Directions for this task - The word "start" may appear in some lines of the data; copy every such line.

┌────────

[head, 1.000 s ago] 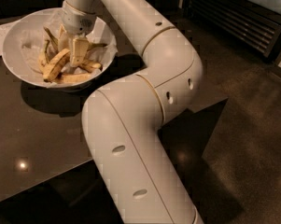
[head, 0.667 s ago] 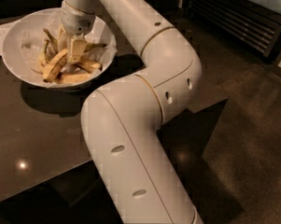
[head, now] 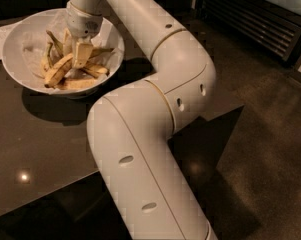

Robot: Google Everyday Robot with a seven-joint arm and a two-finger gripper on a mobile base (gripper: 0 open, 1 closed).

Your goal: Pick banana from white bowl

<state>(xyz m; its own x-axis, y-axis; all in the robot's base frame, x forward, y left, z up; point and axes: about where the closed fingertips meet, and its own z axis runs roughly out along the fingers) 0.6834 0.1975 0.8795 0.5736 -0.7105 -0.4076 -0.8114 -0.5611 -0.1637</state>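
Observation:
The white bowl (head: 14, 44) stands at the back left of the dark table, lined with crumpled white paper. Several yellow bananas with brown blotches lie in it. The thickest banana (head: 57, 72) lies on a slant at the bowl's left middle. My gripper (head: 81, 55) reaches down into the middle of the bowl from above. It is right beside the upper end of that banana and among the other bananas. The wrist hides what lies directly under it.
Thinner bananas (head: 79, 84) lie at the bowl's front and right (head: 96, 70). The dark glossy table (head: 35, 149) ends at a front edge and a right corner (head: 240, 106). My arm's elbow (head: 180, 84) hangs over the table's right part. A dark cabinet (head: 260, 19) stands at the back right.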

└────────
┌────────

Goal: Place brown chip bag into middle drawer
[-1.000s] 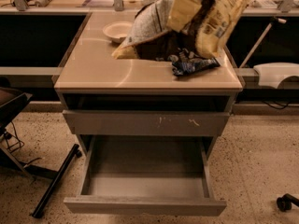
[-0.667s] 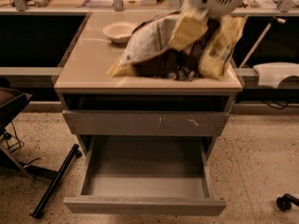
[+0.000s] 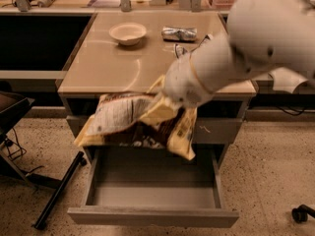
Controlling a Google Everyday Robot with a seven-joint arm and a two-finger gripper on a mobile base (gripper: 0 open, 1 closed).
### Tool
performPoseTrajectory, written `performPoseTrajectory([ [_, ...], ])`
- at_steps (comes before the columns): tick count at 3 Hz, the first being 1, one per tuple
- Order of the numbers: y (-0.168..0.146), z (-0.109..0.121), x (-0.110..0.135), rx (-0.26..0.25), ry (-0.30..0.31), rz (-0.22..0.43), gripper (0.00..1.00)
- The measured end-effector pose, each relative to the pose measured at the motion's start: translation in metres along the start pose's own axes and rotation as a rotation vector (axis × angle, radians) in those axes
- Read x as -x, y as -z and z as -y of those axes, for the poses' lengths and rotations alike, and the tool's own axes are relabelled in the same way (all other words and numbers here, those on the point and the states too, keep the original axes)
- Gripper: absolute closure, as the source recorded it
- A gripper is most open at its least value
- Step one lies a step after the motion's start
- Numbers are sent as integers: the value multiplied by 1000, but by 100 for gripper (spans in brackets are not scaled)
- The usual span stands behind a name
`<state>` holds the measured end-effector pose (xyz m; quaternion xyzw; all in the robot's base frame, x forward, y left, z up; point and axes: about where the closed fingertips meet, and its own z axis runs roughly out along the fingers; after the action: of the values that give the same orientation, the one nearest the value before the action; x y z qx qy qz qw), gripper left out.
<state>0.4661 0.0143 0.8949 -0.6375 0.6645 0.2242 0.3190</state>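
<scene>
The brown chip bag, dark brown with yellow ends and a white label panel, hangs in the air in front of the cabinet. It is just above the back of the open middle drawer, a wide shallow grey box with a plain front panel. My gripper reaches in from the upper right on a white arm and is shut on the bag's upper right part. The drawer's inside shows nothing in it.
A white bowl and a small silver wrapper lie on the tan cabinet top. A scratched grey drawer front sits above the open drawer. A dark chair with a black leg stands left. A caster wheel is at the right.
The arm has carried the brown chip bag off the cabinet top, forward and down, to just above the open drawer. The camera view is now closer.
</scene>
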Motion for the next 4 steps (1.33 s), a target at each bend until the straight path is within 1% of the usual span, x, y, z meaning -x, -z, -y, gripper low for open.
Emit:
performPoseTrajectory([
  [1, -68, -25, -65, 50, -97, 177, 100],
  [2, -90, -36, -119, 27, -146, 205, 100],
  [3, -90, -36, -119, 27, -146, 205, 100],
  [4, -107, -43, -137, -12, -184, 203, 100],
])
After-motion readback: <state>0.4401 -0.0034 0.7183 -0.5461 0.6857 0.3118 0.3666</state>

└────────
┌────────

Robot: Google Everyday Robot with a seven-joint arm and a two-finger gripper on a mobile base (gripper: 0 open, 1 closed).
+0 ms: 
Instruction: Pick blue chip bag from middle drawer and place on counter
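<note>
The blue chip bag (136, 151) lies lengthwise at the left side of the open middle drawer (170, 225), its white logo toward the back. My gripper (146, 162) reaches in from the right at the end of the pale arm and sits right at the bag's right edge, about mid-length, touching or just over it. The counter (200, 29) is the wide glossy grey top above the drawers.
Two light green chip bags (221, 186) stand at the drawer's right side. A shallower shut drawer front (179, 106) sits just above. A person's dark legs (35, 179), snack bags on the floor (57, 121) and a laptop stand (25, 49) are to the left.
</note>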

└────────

Completed task -
- The measured end-effector pose, each relative to the pose measured at the motion's start: translation in metres along the start pose's own axes and rotation as a rotation vector (axis × angle, radians) in those axes
- Step one lies a step after the motion's start

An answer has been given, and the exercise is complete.